Não foi conversa de pé de ouvido ou em roda de pescadores que tomei noticia daquele estranho costume. Se não fosse fato comprovado pelas dezenas de testemunhos ouvidos e recontados, eu seria o primeiro a desacreditar. Dona Arminda, mulher de fervor e temente aos mandamentos não mentiria só por interesse ou diversão. Ela, por insistência minha, narrou em detalhes a cena daquela arrepiante contenda com a filha dileta do chefe lá de baixo, das profundezas. O embate se deu logo ali, na saída do beco perto do Afonso Pena. E assim ela me resumiu aquele encontro que durou quase uma eternidade: " Ia eu passando com a mala de roupa na cabeça quando vi, a pouco mais de dois ou três passos de distância, dois olhos vermelhos me acuando. Era ela, a peçonhenta, filha da coisa ruim: uma cascavel de metro e meio mais ou menos. O que fazer numa hora dessas? Nada, meu filho!!! Minha sorte foi que passava pelo beco um sujeito de boné com uma capanga de lado. Então gritei baixinho, com a voz engolida pelo medo, socooorro!!!! Daí ele veio chegando, já meio que esbravejado quando da cena presenciada e recomendou: Fica parada Dona Arminda que ela é de veneta. Primeiro, chutou o chocalho dela deixando a bichinha numa raiva só. Depois foi cutucando a cobra, cutuca daqui, cutuca dali, e a cobra se enrolando preparando bote, mas não dava tempo: era ela começar a se enrolar e lá vinha outro cutucão. Ele cutucava, e ela enrolava, e eu lá olhando, mantendo distância. Dai ele me perguntou: é pra matar? Mal consegui balançar a cabeça, dizendo que sim. Daí ele deu um rodopio pelo corpo e num chute só, acertou em cheio na cabeça da desaforada, que saiu catando cavaco ladeira abaixo. Susto passado, me aprontei com a mala de roupa pra seguir beco arriba. Mas primeiro, fui agradecer o filho de Deus, o tal sujeito de boné e embornal. E não é que conhecia o danado: - Uai Maã é ocê?
- Ô dona Arminda, sou eu mesmo.
- Ah menino, ocê trata de tomar cuidado viu, que esse bicho é traiçoeiro.
- Tenho medo não, já tô acostumado. Comigo, Cascavel é no chute.

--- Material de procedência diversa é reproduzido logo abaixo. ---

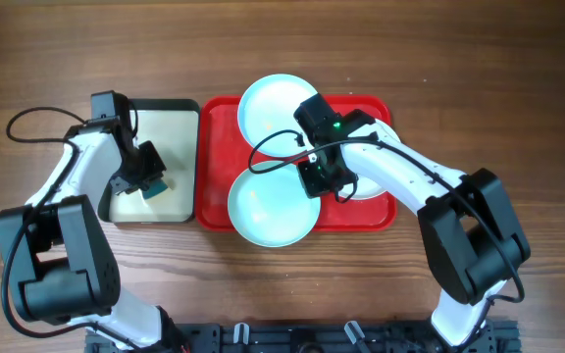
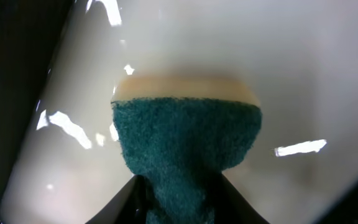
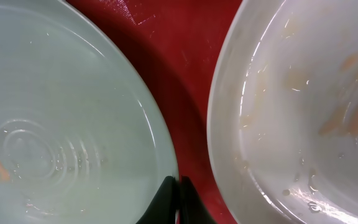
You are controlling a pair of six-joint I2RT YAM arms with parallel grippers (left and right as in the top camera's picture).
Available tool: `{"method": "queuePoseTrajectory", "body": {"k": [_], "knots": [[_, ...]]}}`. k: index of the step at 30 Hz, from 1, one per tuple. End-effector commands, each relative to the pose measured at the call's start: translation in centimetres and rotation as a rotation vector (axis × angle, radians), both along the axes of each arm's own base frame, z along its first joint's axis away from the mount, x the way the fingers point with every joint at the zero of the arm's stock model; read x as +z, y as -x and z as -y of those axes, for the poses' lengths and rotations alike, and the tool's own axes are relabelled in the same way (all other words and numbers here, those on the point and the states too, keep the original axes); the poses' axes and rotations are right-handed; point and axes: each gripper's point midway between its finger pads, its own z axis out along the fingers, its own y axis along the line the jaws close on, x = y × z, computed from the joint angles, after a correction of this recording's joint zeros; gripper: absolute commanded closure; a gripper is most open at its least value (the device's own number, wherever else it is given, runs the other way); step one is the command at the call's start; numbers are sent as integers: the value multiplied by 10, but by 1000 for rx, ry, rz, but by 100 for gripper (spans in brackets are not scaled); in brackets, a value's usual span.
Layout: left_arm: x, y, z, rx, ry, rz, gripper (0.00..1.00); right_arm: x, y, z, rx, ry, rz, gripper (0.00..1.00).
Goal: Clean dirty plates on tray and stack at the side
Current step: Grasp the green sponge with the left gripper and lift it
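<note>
Seen from overhead, the wooden table [image 1: 459,59] fills the view. The red tray [image 1: 216,147] lies at its centre. Just beside the red tray, at 9 o'clock, lies the black-rimmed tray [image 1: 170,127] with a cream inside.

All three plates are on the red tray. The upper aqua plate [image 1: 268,103] sits at 12 o'clock and reaches over the far rim. The lower aqua plate [image 1: 263,211] sits at 6 o'clock and reaches over the near rim. The white plate [image 1: 369,188] lies toward 4 o'clock and is mostly hidden under the right arm.

In the right wrist view a strip of red tray [image 3: 185,81] separates the lower aqua plate [image 3: 61,124] from the white plate [image 3: 303,112]. The white plate carries orange smears, and the aqua one has a faint orange mark at its 8 o'clock edge.

The right gripper [image 1: 314,178] hangs over the tray's middle with its jaws clenched together and nothing between them. Its tips [image 3: 176,190] are at the lower aqua plate's 3 o'clock rim, but whether they touch it cannot be told.

The left gripper [image 1: 150,181] is over the black-rimmed tray [image 2: 291,62]. From its wrist camera, the left gripper [image 2: 182,193] grasps a sponge [image 2: 185,143] with a green face and a pale yellow layer. From overhead the sponge [image 1: 155,191] shows at about 5 o'clock of that gripper.
</note>
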Motion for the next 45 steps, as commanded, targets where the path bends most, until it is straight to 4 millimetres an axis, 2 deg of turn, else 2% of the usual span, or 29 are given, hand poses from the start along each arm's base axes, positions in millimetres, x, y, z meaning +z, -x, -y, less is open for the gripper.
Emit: {"method": "queuePoseTrajectory", "body": {"k": [1, 2, 3, 8, 9, 10, 11, 13, 14, 16, 19, 20, 25, 28, 33, 37, 38, 39, 45], "knots": [[-9, 9, -5, -5, -25, -36, 81, -2, -3, 0, 15, 17, 8, 96], [-10, 8, -5, -5, -22, -34, 94, -2, -3, 0, 15, 17, 8, 96], [-10, 8, -4, -5, -18, -35, 96, -2, -3, 0, 14, 17, 8, 96], [-19, 5, -5, -5, -18, -39, 96, -2, -3, 0, 14, 17, 8, 96], [-20, 5, -5, -5, -18, -41, 87, -2, -3, 0, 14, 17, 8, 96], [-20, 5, -5, 3, -17, -40, 69, -2, -3, 0, 14, 17, 8, 96], [-20, 5, -5, 3, -16, -40, 60, -2, -3, 0, 14, 17, 8, 95], [-20, 6, -5, 3, -16, -44, 58, -2, -3, 0, 14, 17, 8, 96], [-20, 7, -5, 2, -16, -47, 59, -2, -3, 0, 14, 17, 8, 96], [-20, 8, -4, 2, -15, -51, 71, -2, -3, 0, 14, 17, 8, 96], [-21, 8, -4, 2, -15, -51, 82, -2, -3, 0, 14, 17, 8, 96], [-21, 8, -4, 2, -15, -48, 96, -2, -3, 0, 14, 17, 8, 96], [-17, 7, -5, 2, -17, -39, 96, -1, -7, -2, 13, 6, 24, 96], [-4, 0, -6, -8, -27, 8, 96, -1, -12, -6, 5, -8, 45, 96], [37, -20, -3, -77, -33, 166, 96, -1, -12, -5, -47, -7, 35, 96], [73, -29, 21, -191, 63, 304, 96, -1, -11, -6, -73, -11, 25, 88], [77, -30, 23, -197, 71, 316, 96, -1, -12, -7, -74, -14, 28, 88], [79, -29, 23, -198, 73, 320, 96, 0, -13, -7, -74, -16, 32, 82], [77, -26, 24, -197, 77, 304, 96, 0, -17, -10, -73, -27, 49, 78]]}}
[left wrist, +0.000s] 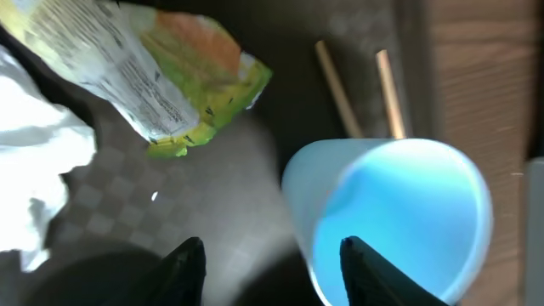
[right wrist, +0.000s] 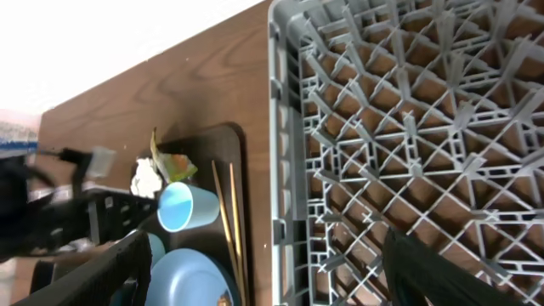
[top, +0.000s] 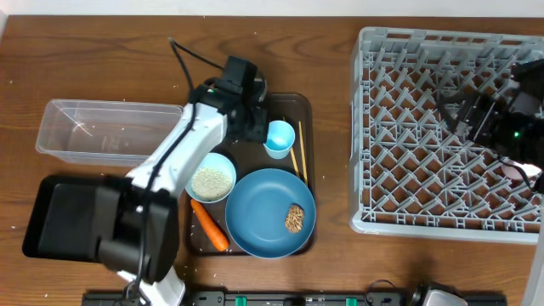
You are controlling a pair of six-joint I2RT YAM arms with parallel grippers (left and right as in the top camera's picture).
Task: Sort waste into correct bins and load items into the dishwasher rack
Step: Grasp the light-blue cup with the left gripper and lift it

Muito tempo depois é que fiquei sabendo que vez ou outra o danado exercita o estranho costume de abrir picada em beira de rio pra pescador passar. Quando o mato é ermo ele vai à frente abrindo caminho, arredando ninhos de cobra, de qualquer espécie que seja - jararaca, canina, urutu, e claro, cascavel, a mais comum ali pelas beiradas do Indaiá e do Abaeté. Pescador é um bicho curioso, morre de medo de cobra.